Six jeunes humoristes français sont à découvrir jusqu'à vendredi soir au Studio Juste pour rire. Il fallait un Franco-Québécois pour les introduire : Jérémy Demay, humoriste installé au Québec depuis cinq ans, a mis tout le monde à l'aise.

«Le seul endroit où je me sente à l'aise, c'est le duty free: au Québec, je suis français, en France, je suis québécois», a commencé Demay en guise d'introduction à un public mi-québécois mi-français. Ont suivi les éternelles différences, le vouvoiement en France : «Je vous salue, je vous en prie, je vous emmerde», le tu au Québec : «Ils l'aiment tellement qu'ils le répètent plusieurs fois dans leurs phrases», la gastronomie contre la poutine et le pâté chinois... Le ton était donné.

Chaque humoriste a su teinter son sketch de références québéco-québécoises (Halak est revenu plusieurs fois), à commencer par Vérino, racontant sa découverte d'Archambault. On a cru qu'il allait faire son sketch sur la Fnac (équivalent français du libraire-disquaire) mais cette fois, c'est chez Zara qu'il nous emmenait. Chronique d'un magasinage où «tu suis ta copine dans le magasin, tu regardes tes SMS et quand tu relèves les yeux, tu ne suis plus la bonne fille». Puis les essayages, contre-essayages à la maison, et l'étiquette qu'elle enlève finalement «aussi stressée que Jack Bauer désamorçant une bombe».

Seule fille à monter sur scène pour donner un échantillon de son style, Anaïs Petit a su séduire avec ses imitations parfois approximatives, surtout pour Catherine Deneuve, qu'on n'aurait pas reconnue. Elle a commencé avec Carla Bruni, parodiant Quelqu'un m'a dit. Attaques sans détour, réussissant toutefois, on ne sait comment, à échapper à la vulgarité: «La première dame de France est accro à la bite», susurre-t-elle d'une voix suave... À propos de Bardot, «elle déteste la fourrure et pourtant qu'est-ce qu'elle s'est fait fourrer». Pour la couleur locale, une imitation de Coeur de pirate, efficace dans l'inanité des paroles, bien applaudie.

Baptiste Lecaplain incarnait ensuite le jeune cool mais complexé, faisant de ses défauts le prétexte à ses blagues: son prénom qu'il n'aime pas parce que «ça fait pas gangster», l'escrime, le «c'est quoi ce sport de daube?», pratiqué quand il était enfant, son physique «mon corps, y s'passe rien, on dirait un pancake». Sympathique, plein d'énergie, mais pas très original.

Invité surprise de la soirée, Ary Abittan, qui a fait des premières de spectacles de Gad Elmaleh.

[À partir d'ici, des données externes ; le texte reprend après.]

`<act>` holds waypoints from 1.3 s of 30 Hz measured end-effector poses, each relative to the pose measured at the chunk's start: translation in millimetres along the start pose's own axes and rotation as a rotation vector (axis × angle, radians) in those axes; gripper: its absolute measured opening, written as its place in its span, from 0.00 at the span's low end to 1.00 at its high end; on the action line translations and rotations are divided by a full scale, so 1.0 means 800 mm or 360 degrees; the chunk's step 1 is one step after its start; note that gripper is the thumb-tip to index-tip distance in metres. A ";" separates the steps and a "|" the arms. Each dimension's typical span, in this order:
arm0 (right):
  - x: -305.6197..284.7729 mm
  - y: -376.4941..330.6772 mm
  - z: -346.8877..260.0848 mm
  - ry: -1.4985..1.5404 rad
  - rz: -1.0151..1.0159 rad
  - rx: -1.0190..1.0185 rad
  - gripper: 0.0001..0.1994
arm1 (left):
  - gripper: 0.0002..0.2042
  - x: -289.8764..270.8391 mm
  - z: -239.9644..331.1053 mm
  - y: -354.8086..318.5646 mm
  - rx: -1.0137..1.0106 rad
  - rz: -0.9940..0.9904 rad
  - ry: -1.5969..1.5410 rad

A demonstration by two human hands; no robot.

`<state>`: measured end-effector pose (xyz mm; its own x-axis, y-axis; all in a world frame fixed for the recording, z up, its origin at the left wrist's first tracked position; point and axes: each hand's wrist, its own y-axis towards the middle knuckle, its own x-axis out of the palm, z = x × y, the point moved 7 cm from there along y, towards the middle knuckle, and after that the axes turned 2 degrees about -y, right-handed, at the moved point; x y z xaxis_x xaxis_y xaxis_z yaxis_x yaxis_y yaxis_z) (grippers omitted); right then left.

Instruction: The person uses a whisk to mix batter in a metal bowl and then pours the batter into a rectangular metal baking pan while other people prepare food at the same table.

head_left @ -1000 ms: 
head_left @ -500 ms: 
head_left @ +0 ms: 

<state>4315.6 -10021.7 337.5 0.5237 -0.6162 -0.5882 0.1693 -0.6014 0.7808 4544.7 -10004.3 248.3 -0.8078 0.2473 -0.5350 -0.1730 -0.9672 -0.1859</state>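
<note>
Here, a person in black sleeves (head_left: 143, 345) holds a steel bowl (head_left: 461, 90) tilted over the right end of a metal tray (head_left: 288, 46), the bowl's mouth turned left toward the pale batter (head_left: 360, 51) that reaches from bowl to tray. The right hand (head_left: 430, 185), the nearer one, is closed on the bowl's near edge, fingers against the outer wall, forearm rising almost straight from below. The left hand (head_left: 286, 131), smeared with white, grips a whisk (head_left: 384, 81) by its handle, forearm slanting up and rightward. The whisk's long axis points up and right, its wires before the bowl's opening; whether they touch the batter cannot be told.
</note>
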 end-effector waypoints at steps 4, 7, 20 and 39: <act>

Justement, son sketch, sur le mode absurde, rappelait La cigarette (où Gad raconte comment il a enfin réussi à commencer à fumer) : une discussion avec sa femme pour lui demander... de divorcer. «Tu veux que nos enfants aient les mêmes parents toute leur vie ? ... Ils risquent de reproduire le même schéma.» Plusieurs répliques sur le même mode étaient bien senties, de même que sa parodie du journal télévisé en arabe, où seuls quelques mots ressortaient en français, dont «Jean Charest» ... «pots-de-vin».

Cédric Benabdallah (vu dans La galère, il est un des Invincibles français) filait avec beaucoup de talent un récit très écrit, volontairement emmêlé: «Ce midi, j'ai mangé une cuisse de poisson», ce genre de phrases absurdes, quand il «rentre à 4 x 4, c'est-à-dire à 4 heures du mat' à quatre pattes». Puis, sur ses origines parfaitement mal assumées, il conclut: «C'était pas évident, en Bourgogne, à l'école, j'étais le seul métis, tous les autres enfants étaient consanguins.» Avec des phrases ciselées, il glisse de l'aveu de ses propres tares jusqu'à mettre le doigt sur celles des autres.

Enfin, dernier à entrer en scène, le comte de Bouderbala a, pince sans rire, enchaîné les bonnes phrases soulignant les différences entre cultures nord-américaine et française... ou maghrébine. «Quand mon père a acheté ma mère dans les années 60, il avait 25 ans, ma mère 20... de moins.» À propos du foot, des filles à Paris ou du rap «le slam est le cousin du rap». La différence, c'est que «le slam est allé à l'école».

Six humoristes de styles différents, du Français moyen au jeune d'origine maghrébine, dont le point commun est peut-être de n'être pas «maudits» du tout: pas arrogant, chacun y est allé de ses intonations québécoises, de mots québécois ou de références locales.